* TASK GOAL:
Out of the data below, copy every line with the string "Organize".
** Opening EXERCISE INPUTS block **
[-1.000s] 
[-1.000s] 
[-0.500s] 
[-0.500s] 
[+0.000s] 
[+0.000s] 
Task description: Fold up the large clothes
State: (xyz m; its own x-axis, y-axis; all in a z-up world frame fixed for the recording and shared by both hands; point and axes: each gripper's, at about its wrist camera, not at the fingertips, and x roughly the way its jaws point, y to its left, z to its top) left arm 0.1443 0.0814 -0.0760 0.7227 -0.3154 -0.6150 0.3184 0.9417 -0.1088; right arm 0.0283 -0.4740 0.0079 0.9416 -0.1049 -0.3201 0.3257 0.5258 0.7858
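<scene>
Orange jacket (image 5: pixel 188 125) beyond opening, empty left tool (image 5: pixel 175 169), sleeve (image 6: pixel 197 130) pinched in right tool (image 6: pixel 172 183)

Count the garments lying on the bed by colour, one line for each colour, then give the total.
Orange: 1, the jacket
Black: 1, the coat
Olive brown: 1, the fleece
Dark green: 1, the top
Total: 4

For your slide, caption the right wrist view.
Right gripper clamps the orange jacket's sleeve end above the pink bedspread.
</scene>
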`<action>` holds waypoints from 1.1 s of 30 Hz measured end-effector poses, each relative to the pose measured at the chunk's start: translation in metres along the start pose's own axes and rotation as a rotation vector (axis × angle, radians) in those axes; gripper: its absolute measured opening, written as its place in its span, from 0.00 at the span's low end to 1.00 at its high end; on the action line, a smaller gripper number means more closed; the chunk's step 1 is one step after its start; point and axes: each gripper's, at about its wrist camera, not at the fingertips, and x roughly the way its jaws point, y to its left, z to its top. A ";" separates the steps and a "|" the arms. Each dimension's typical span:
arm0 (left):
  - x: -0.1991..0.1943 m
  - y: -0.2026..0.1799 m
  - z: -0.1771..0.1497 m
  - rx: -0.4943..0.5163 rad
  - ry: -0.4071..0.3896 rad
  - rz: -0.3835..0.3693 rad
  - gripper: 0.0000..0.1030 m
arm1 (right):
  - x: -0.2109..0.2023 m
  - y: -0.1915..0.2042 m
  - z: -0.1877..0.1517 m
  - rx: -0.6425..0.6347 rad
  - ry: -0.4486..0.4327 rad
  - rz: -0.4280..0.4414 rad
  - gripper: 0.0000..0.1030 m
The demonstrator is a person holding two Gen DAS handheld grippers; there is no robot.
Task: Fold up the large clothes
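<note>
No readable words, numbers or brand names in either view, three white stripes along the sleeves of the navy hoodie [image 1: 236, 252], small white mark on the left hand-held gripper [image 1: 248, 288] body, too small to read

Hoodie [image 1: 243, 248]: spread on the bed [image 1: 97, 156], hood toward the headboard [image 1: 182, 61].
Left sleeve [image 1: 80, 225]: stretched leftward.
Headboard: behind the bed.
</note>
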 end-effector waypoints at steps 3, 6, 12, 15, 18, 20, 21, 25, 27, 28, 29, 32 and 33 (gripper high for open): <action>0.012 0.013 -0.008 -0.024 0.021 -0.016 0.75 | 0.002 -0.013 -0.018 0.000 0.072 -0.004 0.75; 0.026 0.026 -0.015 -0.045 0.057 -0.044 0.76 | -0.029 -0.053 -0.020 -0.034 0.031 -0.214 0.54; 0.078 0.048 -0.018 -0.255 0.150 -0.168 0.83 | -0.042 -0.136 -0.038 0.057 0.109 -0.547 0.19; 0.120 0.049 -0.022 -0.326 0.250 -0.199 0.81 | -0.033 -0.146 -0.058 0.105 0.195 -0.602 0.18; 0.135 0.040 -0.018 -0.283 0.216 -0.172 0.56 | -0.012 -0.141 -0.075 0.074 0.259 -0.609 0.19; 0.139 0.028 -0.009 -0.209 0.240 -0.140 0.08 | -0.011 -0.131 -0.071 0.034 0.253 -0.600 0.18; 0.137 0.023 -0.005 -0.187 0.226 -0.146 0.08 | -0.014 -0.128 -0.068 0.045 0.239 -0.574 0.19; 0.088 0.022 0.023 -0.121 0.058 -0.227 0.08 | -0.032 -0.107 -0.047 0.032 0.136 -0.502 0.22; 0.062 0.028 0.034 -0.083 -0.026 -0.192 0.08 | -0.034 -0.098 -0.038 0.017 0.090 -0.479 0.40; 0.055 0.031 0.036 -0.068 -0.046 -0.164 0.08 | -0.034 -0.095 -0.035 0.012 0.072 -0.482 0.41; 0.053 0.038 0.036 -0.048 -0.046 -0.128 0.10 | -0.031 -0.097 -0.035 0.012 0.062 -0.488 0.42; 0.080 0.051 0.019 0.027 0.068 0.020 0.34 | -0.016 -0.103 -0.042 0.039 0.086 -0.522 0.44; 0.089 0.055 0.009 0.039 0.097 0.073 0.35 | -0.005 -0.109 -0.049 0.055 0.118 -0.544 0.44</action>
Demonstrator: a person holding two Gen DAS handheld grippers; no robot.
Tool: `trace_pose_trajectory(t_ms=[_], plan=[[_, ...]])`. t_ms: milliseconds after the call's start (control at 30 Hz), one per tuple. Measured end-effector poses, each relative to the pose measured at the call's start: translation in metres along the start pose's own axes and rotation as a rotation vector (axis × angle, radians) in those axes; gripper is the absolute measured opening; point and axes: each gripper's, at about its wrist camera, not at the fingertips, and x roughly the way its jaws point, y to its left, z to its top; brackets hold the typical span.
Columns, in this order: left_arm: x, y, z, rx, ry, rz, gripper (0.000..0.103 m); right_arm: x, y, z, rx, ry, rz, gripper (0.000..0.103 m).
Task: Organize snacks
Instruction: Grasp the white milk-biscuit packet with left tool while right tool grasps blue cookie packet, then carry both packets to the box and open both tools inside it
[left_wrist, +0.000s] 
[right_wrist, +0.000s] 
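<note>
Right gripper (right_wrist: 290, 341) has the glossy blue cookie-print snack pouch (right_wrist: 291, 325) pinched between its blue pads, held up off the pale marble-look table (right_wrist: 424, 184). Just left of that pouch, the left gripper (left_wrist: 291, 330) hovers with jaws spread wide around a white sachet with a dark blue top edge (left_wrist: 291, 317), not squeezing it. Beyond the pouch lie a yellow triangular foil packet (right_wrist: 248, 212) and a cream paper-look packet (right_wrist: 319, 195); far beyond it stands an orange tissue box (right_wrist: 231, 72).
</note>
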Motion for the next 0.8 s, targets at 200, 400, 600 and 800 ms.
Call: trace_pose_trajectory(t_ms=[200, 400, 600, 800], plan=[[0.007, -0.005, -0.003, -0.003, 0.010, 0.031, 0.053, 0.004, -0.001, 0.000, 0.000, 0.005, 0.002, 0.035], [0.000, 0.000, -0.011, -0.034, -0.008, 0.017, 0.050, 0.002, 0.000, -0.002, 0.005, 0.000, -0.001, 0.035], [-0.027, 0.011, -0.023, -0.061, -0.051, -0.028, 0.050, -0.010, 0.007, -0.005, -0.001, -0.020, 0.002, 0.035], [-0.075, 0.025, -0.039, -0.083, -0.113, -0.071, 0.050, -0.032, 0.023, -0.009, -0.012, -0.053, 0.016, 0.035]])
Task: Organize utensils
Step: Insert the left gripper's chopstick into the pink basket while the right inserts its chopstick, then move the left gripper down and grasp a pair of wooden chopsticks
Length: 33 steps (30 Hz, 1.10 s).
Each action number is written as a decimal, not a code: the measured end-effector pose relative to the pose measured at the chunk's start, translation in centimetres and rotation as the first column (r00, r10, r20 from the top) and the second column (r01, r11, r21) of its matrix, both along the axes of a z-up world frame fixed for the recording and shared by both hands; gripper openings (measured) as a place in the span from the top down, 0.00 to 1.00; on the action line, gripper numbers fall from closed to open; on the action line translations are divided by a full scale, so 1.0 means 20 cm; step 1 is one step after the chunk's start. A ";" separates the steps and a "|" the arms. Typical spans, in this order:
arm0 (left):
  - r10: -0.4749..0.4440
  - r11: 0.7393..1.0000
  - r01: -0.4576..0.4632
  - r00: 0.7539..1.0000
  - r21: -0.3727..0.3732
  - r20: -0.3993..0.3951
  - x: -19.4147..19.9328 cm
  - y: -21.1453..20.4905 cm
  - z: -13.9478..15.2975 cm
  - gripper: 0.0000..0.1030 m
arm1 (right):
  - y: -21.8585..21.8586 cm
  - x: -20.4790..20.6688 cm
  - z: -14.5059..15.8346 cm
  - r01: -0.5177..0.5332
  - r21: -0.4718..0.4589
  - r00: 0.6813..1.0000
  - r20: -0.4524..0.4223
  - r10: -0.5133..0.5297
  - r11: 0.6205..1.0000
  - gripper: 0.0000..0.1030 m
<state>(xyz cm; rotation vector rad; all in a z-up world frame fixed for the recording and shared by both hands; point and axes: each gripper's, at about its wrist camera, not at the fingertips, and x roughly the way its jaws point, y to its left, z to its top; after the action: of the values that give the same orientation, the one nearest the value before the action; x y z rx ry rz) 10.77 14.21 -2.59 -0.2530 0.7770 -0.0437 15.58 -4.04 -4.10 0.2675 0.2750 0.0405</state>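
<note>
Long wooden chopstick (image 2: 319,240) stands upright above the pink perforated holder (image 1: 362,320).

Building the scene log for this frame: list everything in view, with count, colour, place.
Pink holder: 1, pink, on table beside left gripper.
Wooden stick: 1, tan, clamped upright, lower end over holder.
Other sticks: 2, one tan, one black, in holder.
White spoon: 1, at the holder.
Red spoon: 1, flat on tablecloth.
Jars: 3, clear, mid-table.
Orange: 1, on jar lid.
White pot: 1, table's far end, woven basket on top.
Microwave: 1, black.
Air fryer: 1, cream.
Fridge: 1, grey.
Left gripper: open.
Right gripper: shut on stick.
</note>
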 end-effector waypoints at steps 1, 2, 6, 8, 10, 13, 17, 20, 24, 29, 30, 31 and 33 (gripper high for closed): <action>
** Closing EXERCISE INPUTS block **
* ANSWER SECTION:
Task: Organize snacks
Task: Organize utensils

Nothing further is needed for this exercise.